Specifically, the substrate is cleaned, and film 1, film 2, and film3 are grown in this order, wherein film 2 and film3 serve as dielectric layers; filling the lower electrode through hole 1 by lower electrode metal, forming a lower electrode, depositing to generate a through hole filling layer film4, and grinding (CMP) the film4 until the thickness value of the through hole filling structure reaches a preset thickness threshold value; a metal layer (film 5), a resistance change layer 5 (film 6), an upper electrode 6 (film 7) and a barrier layer (film 8) are sequentially deposited on the film 4; photoetching and etching the resistive layer 5 (film 6), the upper electrode 6 (film 7) and the barrier layer (film 8); depositing a growth sidewall protection layer 7 (film 9) on the sides of the resistive layer 5, the upper electrode 6 and the surface and sides of the barrier layer; the sidewall protection layer 7 (film 9), the metal layer (film 5) and the via filling layer (film 4) are etched to obtain a resistive random access memory resistive random access structure protruding above the dielectric layer 2 and the lower electrode.

Example 3

Further, as a modification of the present embodiment, in order to further improve the influence of the interface (interface) generated by the resistive layer 5 and the metal layer 4 on the electrical property of the resistive memory, the metal layer 4 is provided in two layers.

As shown in fig. 6, in order to further enhance the stability of the resistive random access memory, the present embodiment provides a resistive random access memory including a dielectric layer 2 having a lower electrode via 1 therein and a via filling layer 3 for filling the lower electrode via 1; the through hole filling layer 3 is an isolating dielectric film with set thickness covered on the dielectric layer 2; a first metal layer 41 is deposited on the via fill layer 3, and a second metal layer 42, a resistive layer 5, and an upper electrode 6 are sequentially deposited on the first metal layer 41. Forming a dielectric layer film 2 and a film3 on the film 1, forming a lower electrode and a via filling layer 3 (film 4) in the dielectric layer via 1; forming a first metal layer (film 5) on the film 4; a second metal layer (film 6), a resistive layer (film 7), an upper electrode (film 8) and a sidewall protection layer (film 9) are deposited in this order on the first metal layer.

The preparation method of the resistive random access memory comprises depositing a via filling layer for filling the lower electrode via on a dielectric layer; grinding the through hole filling layer until the thickness of the through hole filling layer covered on the dielectric layer reaches a set thickness threshold value; depositing a first metal layer on the via filling layer; and sequentially depositing a second metal layer, a resistance change layer and an upper electrode on the first metal layer.

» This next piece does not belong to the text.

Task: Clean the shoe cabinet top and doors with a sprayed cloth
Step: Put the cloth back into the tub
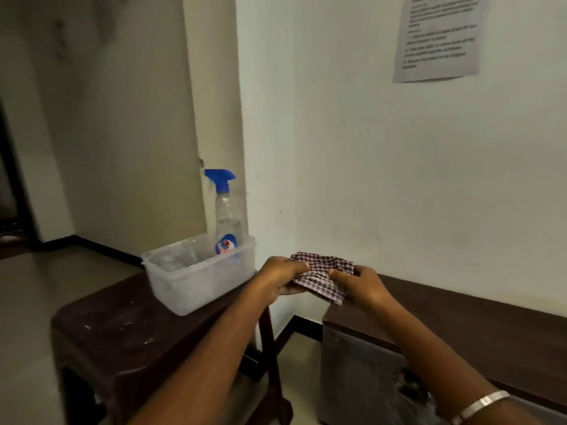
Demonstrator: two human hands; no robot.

Specifically, in this embodiment, in order to further improve the effect of the interface (interface) generated between the resistive layer and the metal layer on the electrical property of the resistive memory, the metal layer is provided as two layers; that is, a first metal layer is grown on the dielectric layer and the lower electrode; generating a second metal layer on the first metal layer; and generating a resistive layer and an upper electrode on the second metal layer. The second metal layer, the resistive layer and the upper electrode are grown on the same machine. In order to ensure the thickness uniformity (Thickness Uniformity) of the film body deposited and generated by the same machine, the thickness of the second metal layer should be thinner; while the thickness of the first metal layer is thicker. In a specific implementation, the metal layer may be formed by a deposition process. The first metal layer and the second metal layer may be deposited on the same machine or on different machines, which is not limited herein. Wherein the deposition process comprises one or more of physical vapor deposition (physical vapour deposition, PVD), chemical vapor deposition (chemical vapordeposition, CVD) or atomic layer deposition (atomic layer deposition, ALD). The thickness of the second metal layer is 20 nm-40 nm. It should be noted that, the material of the metal layer should be selected from metal materials with strong oxidation resistance and good heat conduction, and may be, but not limited to, W, pt, lr and Ru.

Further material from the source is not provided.